Stem cell transplant offers hope
Hayden woman to undergo experimental treatment for MS
Rami Amaro is betting on an experimental stem cell transplant treatment to fight off multiple sclerosis.
It’s a risky – and expensive – procedure that the Hayden woman hopes will stop the degenerative effects of MS, a disease that affects brain function. Though she has undergone conventional treatments and is taking interferon shots every other day, Amaro has accepted – and has convinced her husband and four children – that a more radical approach is needed if she is to live the life she envisioned for herself.
The treatment is part of a study conducted by the Fred Hutchinson Cancer Research Center in Seattle. It focuses on people with early confirmation of severe MS. It will require Amaro to spend two months on the transplant floor of the University of Washington Medical Center as her doctors destroy her immune system and then reboot it by transplanting stem cells previously extracted from her bone marrow.

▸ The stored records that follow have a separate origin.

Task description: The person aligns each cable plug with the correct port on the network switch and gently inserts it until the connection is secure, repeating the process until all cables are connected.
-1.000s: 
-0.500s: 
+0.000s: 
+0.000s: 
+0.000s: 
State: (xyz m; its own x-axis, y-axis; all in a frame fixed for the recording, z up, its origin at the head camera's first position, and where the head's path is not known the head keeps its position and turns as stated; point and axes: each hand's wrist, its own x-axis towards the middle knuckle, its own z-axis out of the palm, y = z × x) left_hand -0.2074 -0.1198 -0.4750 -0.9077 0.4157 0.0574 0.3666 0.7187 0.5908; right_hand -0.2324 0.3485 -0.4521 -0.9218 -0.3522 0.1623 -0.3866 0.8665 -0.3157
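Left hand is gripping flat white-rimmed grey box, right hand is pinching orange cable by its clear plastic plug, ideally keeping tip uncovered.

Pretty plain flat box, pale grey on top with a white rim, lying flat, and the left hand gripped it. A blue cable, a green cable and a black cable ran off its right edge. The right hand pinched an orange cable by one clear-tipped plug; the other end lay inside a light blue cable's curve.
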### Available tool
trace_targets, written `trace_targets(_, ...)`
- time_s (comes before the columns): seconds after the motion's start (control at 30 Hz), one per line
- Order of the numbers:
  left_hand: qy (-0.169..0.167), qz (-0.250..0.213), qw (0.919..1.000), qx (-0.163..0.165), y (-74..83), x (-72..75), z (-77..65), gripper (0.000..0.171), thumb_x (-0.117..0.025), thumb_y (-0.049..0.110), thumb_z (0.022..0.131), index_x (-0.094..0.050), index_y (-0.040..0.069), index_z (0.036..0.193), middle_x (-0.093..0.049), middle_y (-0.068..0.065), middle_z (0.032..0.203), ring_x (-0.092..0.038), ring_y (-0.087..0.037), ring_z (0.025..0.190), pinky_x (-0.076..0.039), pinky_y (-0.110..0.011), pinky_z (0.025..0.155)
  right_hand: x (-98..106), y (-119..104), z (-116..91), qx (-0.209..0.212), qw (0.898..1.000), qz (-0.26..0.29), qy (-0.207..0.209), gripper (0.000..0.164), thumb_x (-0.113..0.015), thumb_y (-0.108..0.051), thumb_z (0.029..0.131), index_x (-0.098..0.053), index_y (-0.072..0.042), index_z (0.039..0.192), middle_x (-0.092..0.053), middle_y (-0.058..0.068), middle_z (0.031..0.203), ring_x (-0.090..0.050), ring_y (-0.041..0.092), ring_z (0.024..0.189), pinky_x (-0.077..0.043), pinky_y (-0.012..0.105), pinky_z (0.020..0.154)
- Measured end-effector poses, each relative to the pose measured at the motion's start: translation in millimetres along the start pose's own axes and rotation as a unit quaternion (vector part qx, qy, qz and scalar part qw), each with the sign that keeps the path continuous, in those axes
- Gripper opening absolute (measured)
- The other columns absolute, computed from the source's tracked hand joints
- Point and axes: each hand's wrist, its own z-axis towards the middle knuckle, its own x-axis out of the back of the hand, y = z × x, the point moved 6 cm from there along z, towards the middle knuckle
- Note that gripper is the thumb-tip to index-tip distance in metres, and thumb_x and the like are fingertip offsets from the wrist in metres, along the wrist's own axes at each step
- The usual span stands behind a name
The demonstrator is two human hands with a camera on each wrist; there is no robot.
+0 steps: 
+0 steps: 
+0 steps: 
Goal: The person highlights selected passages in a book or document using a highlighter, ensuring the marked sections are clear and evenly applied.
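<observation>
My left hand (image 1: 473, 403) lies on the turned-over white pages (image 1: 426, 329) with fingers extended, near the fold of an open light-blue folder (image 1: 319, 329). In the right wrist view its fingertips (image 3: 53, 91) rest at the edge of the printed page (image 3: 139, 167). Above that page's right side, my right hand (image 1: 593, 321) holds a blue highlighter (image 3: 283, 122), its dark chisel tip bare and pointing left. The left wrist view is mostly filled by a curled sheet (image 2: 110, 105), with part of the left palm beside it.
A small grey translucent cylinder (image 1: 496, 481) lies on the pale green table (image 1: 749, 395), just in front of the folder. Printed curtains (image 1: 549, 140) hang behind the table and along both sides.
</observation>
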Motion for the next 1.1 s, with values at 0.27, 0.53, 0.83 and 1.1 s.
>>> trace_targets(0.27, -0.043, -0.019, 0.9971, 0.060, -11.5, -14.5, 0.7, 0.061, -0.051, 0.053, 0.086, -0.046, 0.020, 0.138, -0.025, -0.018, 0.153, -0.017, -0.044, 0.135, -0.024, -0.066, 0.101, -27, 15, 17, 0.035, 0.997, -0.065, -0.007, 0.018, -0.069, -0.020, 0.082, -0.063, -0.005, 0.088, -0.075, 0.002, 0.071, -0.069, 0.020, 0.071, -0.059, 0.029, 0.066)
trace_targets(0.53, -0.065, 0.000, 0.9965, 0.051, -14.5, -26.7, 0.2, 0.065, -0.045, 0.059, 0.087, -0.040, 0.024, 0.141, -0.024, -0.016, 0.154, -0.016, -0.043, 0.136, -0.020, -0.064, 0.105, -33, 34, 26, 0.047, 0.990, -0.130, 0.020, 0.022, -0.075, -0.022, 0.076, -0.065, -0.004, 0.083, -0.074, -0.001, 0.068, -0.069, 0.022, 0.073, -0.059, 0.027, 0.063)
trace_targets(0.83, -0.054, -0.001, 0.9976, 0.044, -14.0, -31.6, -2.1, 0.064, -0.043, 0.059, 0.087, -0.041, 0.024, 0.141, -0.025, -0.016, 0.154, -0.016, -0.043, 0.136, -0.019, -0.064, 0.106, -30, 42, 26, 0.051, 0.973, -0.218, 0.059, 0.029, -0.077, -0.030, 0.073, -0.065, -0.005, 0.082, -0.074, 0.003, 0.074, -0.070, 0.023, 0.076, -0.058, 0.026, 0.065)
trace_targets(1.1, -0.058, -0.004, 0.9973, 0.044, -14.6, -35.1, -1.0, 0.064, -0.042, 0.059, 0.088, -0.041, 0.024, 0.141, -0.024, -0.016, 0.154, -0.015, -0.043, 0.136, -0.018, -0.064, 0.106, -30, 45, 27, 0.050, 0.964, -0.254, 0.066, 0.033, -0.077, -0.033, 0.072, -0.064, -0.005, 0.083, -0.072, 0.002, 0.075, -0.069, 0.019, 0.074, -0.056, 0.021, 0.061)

What makes this procedure different from other stem cell transplants in patients with neurological autoimmune diseases is that the extracted stem cell samples are rid of T cells, the white blood cells that play a key role in protecting the body against disease, said Bernadette McLaughlin, a research nurse coordinating the study.
Older T cells, she said, have experience, or memory, that provoke them to cross into the brain and do damage.
If such T cells are replaced with new ones created by the transplanted stem cells, the hope is that the new T cells won’t behave in such a way, thus disrupting and perhaps even reversing the effects of MS.
If the treatment receives approval for widespread use, it would give hope to about 5 percent of MS patients, McLaughlin said.
Amaro’s symptoms began appearing several years ago. But it wasn’t until she was campaigning for a judgeship that her vision began to fail and her arm became clumsy.
She lost that 2006 race to unseat 1st District Judge John T. Mitchell despite outspending him, including using $48,000 of her own money, according to campaign reports.
Then in 2007, when she was in Cincinnati with her husband, Lance, she lost her vision and was rushed to the hospital. Her MS diagnosis was confirmed.
“I thought maybe I was having a stroke,” she said.
In the two years since, she has experienced the frustrating, painful and frightening symptoms that afflict MS patients. Her vision continues to be troubled. She is losing some of the executive brain functions that helped her become a successful attorney. And she has lapses in memory.
In response, she has stopped her general law practice and is now focused on taking care of her family while they take care of her as she prepares for the treatment, possibly before the end of the year.
The study of some 26 patients is not recruiting participants, McLaughlin said.
The mortality rate for participants is between 3 percent and 5 percent. While that may seem like good odds, it’s considered high by neurologists and others, who point out that the procedure is not considered lifesaving.
While it’s too early to confirm success rates, initial results of numerous stem cell transplant studies have led researchers and patients to settle on a 60 percent to 80 percent recovery.
Amaro, who beat thyroid cancer in her mid-20s, considers herself a prime candidate for the study and is confident she’ll end up in the positive column.
The treatment will cost more than $210,000. Though her health insurer has yet to approve payment, she believes it will.
“This is my chance to see my children grow up and maybe one day see grandkids,” she said. “It has to work. It’s a risk I’m willing to make.”